Se il premier spagnolo socialista Sanchez ha subito voluto dare una stoccata all’Italia, esortando a non fare dichiarazioni incendiarie, è anche logico prendere atto tuttavia che la situazione è molto maturata negli ultimi giorni, anche grazie alle posizioni dure assunte dal nostro governo. La speranza è che si possa avere infine una ridefinizione, se non proprio dell’Accordo di Dublino, perlomeno del metodo con cui la questione principale della politica estera dell’Unione, quella della tutela dei confini esterni, è stata affrontata fino ad ora.

Anche Angela Merkel, in fortissima crisi interna, non ha mancato di rilevare il carattere decisivo delle politiche relative al Nordafrica, sebbene dalle sue parole non trapeli quello slancio risolutivo che da un Paese grande e forte come la Germania e da un leader collaudato e autorevole come lei ci si aspetterebbe, non fosse altro per uscire dalla situazione di impasse in cui calati da anni.

Il governo gialloverde ha fatto bene a fare il muso duro, ed è importante che non demorda con Berlino e Parigi sulla principale questione che riguarda l’isolamento dell’Italia e l’egoismo asimmetrico soprattutto della politica francese nei nostri riguardi.
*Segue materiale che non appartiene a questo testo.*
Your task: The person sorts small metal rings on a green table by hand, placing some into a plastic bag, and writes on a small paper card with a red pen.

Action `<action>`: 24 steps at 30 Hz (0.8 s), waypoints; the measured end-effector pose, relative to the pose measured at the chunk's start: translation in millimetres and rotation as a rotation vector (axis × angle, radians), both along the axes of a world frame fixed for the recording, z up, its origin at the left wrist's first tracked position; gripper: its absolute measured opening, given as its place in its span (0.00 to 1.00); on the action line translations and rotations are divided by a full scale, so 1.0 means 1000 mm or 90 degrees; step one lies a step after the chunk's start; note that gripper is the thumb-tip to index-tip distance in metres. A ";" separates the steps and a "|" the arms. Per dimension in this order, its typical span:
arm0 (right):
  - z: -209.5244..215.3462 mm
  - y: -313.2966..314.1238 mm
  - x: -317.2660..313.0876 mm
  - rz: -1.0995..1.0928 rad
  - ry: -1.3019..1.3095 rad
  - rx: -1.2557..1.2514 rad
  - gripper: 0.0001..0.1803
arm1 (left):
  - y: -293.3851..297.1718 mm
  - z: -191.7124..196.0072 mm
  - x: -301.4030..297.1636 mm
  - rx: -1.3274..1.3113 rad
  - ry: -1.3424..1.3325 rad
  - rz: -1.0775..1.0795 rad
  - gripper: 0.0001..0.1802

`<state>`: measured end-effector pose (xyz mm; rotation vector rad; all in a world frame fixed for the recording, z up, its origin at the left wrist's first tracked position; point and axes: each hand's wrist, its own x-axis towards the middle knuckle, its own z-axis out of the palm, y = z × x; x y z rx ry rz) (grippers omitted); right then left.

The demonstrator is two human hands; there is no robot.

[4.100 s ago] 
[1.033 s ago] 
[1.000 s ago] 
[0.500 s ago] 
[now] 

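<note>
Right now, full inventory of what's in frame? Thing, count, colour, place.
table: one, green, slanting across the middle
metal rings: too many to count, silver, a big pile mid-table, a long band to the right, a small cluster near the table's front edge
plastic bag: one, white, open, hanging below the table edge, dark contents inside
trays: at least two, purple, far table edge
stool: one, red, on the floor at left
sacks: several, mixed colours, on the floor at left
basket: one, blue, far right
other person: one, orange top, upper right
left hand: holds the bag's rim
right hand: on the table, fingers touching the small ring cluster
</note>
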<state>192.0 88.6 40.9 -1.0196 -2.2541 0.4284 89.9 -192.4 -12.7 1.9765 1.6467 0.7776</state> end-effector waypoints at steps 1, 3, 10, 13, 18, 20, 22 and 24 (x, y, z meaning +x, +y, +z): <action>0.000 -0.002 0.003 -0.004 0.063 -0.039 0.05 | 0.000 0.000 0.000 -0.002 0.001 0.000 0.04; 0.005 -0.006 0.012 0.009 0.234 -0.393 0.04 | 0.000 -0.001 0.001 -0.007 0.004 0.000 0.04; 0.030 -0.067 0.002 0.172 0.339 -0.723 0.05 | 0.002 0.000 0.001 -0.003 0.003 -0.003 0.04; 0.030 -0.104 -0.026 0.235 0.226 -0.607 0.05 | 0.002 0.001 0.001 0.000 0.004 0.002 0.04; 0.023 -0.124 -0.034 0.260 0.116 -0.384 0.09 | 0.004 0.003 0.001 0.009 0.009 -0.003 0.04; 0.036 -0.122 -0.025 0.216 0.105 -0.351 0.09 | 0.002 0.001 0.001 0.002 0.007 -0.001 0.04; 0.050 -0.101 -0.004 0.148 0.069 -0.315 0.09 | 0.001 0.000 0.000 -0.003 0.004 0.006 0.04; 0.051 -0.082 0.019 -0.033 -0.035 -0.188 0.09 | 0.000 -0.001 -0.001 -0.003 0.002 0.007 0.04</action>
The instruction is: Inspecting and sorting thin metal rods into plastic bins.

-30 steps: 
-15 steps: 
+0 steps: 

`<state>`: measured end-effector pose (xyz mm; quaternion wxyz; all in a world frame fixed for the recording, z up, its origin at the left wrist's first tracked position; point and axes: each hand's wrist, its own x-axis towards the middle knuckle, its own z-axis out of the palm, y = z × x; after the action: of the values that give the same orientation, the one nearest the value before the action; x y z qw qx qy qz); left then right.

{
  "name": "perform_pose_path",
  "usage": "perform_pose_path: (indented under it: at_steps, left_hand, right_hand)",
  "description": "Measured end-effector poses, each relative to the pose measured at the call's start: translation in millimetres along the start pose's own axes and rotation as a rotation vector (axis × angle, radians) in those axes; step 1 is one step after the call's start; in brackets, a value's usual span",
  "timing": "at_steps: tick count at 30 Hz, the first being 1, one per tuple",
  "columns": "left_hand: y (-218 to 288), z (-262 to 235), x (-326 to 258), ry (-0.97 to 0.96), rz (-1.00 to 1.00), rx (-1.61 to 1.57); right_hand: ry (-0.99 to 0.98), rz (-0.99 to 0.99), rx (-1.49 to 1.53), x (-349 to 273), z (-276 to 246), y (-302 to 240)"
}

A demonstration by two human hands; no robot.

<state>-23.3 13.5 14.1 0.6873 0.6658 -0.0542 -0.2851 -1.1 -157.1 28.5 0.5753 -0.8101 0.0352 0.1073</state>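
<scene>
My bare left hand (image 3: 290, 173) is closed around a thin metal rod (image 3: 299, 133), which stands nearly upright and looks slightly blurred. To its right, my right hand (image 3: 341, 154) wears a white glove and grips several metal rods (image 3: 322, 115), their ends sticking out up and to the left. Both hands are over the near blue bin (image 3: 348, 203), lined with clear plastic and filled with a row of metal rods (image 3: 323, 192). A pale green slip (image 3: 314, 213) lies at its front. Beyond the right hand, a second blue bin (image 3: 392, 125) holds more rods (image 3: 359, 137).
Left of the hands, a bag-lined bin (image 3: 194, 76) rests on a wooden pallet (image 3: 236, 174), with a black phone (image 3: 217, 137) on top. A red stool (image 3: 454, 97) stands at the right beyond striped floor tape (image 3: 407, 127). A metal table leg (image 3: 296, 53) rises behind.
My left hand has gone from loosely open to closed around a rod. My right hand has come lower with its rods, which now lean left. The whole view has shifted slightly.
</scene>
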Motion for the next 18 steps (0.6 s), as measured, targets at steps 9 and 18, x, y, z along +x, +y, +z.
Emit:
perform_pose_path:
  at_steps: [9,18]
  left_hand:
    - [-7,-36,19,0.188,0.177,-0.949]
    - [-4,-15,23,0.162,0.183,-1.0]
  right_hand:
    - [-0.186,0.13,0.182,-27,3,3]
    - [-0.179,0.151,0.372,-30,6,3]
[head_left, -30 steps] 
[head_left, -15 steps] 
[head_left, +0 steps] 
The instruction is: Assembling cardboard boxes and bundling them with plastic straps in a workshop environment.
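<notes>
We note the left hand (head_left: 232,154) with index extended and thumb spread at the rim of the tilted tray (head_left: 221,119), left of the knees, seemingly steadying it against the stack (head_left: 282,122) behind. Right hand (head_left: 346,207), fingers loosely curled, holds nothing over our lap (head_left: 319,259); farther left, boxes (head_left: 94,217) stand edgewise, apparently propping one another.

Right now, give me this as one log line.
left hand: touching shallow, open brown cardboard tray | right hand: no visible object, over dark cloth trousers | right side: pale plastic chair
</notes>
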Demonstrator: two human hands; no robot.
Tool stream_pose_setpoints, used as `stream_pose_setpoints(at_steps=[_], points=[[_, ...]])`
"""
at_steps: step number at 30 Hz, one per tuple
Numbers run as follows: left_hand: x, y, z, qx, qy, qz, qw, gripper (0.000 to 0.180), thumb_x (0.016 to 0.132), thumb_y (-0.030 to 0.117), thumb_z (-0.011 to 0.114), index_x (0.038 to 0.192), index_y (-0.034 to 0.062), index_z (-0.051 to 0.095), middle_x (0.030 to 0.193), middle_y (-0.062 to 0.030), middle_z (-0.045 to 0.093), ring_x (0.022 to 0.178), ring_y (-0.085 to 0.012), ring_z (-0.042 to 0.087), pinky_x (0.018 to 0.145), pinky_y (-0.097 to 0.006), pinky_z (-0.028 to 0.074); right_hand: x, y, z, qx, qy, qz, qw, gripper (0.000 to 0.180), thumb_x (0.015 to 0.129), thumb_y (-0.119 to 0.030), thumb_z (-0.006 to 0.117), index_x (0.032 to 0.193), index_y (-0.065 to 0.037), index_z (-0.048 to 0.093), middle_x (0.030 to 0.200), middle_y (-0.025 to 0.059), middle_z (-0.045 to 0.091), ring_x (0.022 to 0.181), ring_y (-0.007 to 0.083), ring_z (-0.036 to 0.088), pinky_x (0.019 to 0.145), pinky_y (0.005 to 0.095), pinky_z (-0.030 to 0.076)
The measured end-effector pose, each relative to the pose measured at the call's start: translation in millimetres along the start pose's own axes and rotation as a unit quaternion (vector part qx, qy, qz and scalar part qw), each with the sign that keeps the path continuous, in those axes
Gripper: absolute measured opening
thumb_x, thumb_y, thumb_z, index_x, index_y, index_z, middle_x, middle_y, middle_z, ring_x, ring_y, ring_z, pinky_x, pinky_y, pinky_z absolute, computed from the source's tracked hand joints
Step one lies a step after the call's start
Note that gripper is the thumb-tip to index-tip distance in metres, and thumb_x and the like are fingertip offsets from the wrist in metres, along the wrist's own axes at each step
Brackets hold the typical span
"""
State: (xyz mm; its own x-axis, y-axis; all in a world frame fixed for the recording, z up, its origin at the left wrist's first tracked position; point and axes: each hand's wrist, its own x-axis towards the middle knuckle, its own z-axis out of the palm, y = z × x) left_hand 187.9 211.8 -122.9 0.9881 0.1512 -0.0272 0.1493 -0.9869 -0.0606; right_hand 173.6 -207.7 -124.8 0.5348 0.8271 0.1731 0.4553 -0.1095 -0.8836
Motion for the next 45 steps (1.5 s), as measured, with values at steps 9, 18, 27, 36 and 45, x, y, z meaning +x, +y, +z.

Poco conta oggi il fatto che Emmanuel Macron abbia tentato la via di una discutibile legittimazione vaticana per mettere in difficoltà Matteo Salvini, quando il rischio vero è che il suo destino politico, eroso a destra dal Front National, sembra indirizzarlo ad un epilogo molto simile al fallimento di Sarkosy o, comunque, all’impopolarità di Hollande.

Quello che resta al centro dello scenario del Vecchio continente è, in ogni caso, il dato oggettivo che questa Unione così non va per niente. Questa organizzazione della politica europea non piace alla gente, è sempre meno forte sul piano democratico, rischiando di arrivare ad un’implosione per la capacità di rilancio che Popolari e Socialisti, in primis tedeschi e francesi, non riescono a dare alla gestione della situazione.

Il punto vero è che le destre cavalcano con consenso un’idea pluriustatuale e federativa dell’Europa dei popoli molto suggestiva e concreta la quale incontra il favore dei popoli stessi. D’altronde, l’Unione annaspa quando si manifesta di nuovo l’egemonia di alcuni Stati che impongono con forza i propri privilegi su altri, utilizzando la retorica farisaica dell’europeismo di facciata. E se da Berlino non verrà una ferma scelta di discontinuità, l’ineluttabile rifondazione dell’Unione occorrerà senza continuità con l’Europa di oggi, magari attraverso un processo di secessione dai contorni incerti e pericolosi.

La storia, d’altronde, si sa, non torna indietro. Sta alla politica capirlo tempestivamente oppure soccombere agli accadimenti. E l’Italia, com’è già avvenuto molte volte nella storia, è chiamata anche in questo frangente ad aprire il futuro dell’Occidente, dopo essere restata per tanti anni indietro rispetto agli altri e al di sotto delle proprie potenzialità. Per questo si può dire che tutto il destino di Bruxelles dipenderà essenzialmente da noi, ossia da come le istituzioni continentali sapranno gestire lo scottante “caso Italia”, evitando di perire per eccesso di miopia ed egoismo e per la folle volontà di mantenere in vita uno status quo ormai morto e sepolto.